The Los Angeles–based Getty Foundation recently announced more than $2 million in grants to 15 colleges and universities as part of its Campus Heritage program. Some $13.5 million was dedicated toward the preservation of 86 different institutions during the six-year-long program that concludes with this year's awards.
“American colleges and university campuses contain some of the country's most significant historic architecture and designed landscapes,” says Getty Foundation associate director Joan Weinstein. Too often, these facilities have grown over long periods of time without an awareness of how to plan for their management and long-term care. The Getty Campus Heritage grants allow each school to gather the information necessary to better understand its historic resources. “Many schools are working to incorporate preservation into their overall campus master plans—to make sure that preservation is always part of the equation as they make decisions about their campuses,” Weinstein adds.
This year's grantees run the architectural gamut, from the modernism of Edward Durrell Stone at the University of Albany and Robert Mosher at the University of California, San Diego, to Moravian College's colonial buildings, to Cass Gilbert's distinctive work at the University of Texas at Austin. Alabama's Talladega College, one of the distinguished historically black colleges and universities, is another recipient.
The University of Albany's grant will be used to develop a historic preservation master plan to establish preservation policies for its Stone precincts. “We are mindful of increased national interest in the future of the mid-20th-century built environment,” says William B. Hedberg, associate vice president for academic affairs. “We believe we are stewards of something very special here and are hoping to nurture and tap into that interest as we seek to grow the University of Albany and preserve the campus.”
Previous grant recipients include the architecturally distinguished campuses of Cranbrook (2003), Columbia University (2002), the University of Chicago (2002), and the University of Virginia (2003). Since 1995, the University of Cincinnati has been expanding its campus with the work of many contemporary stars—Michael Graves, Peter Eisenman, Morphosis, and Bernard Tschumi, to name a few. The school is about half complete with the report made possible by a 2006 grant. “Our study combines the work of an architectural critic and a firm with credentials in historic preservation,” says university architect Mary Beth McGrew. “While the standard practice of preservation awaits the test of time, the University of Cincinnati has made a significant investment and wanted to access this body of work before it had stood the test of time.”

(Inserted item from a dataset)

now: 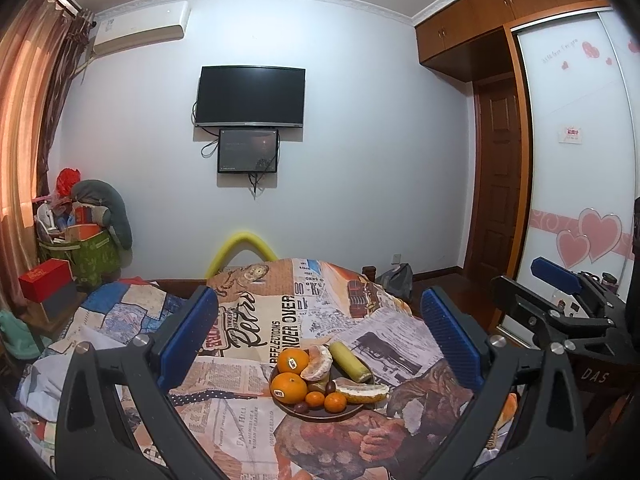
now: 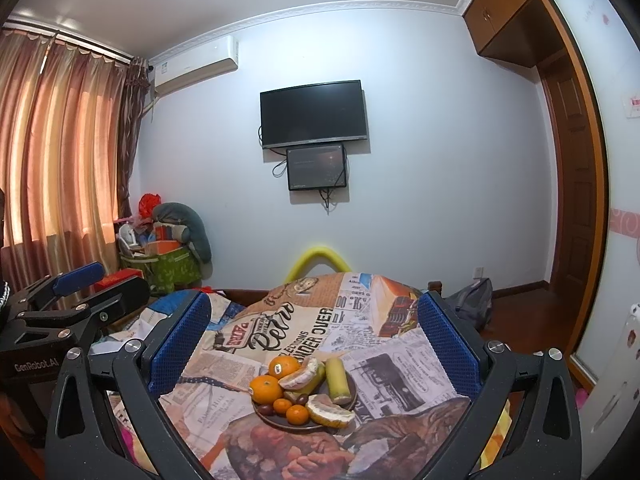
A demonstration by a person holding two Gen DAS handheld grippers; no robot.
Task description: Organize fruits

As the Getty's program wraps up with this year's grants, Weinstein notes that the earliest grants are now coming to fruition. Publication of the results during the coming years will share these lessons with the broader community.

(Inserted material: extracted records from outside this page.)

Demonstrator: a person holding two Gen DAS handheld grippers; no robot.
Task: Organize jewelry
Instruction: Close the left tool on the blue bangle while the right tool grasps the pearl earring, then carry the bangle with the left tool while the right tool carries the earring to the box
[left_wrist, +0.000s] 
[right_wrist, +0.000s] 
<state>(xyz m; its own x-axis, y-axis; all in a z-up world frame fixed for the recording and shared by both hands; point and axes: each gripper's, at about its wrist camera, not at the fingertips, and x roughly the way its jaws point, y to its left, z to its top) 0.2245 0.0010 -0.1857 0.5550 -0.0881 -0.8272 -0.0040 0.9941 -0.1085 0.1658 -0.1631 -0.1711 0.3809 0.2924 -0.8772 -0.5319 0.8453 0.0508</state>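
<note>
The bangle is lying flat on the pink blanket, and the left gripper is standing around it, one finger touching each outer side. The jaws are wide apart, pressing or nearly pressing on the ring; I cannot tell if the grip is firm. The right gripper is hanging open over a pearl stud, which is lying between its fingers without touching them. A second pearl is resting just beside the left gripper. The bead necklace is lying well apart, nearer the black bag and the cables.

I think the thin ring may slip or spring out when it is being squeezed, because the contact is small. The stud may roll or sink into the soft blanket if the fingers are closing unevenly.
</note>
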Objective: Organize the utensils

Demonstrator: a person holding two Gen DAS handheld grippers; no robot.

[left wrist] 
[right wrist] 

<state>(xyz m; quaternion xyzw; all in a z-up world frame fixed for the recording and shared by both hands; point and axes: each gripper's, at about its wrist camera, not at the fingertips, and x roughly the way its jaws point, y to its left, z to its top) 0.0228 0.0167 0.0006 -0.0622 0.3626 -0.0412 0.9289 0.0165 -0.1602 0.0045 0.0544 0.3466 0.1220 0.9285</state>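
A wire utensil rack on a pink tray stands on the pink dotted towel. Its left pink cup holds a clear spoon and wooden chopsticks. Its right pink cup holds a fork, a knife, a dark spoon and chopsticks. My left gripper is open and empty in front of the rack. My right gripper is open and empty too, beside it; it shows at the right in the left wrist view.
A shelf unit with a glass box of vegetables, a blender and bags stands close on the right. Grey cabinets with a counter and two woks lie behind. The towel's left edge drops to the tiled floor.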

2007 Campus Heritage Grant Recipients
Bard College, Annandale-on-Hudson, N.Y.
Clemson University, Clemson, S.C.
Marlboro College, Marlboro, Vt.
Miami University, Oxford, Ohio
Moravian College, Bethlehem, Pa.
Pittsburgh History and Landmarks Foundation, Pittsburgh
University of California, San Diego, San Diego
Rocky Mountain College, Billings, Mont.
Talladega College, Talladega, Ala.
University at Albany Foundation, Albany, N.Y.
University of Arkansas, Fayetteville, Ark.
University of Hawaii, Honolulu
University of North Carolina at Chapel Hill, Chapel Hill, N.C.
University of Texas at Austin, Austin, Texas
Virginia Union University, Richmond, Va.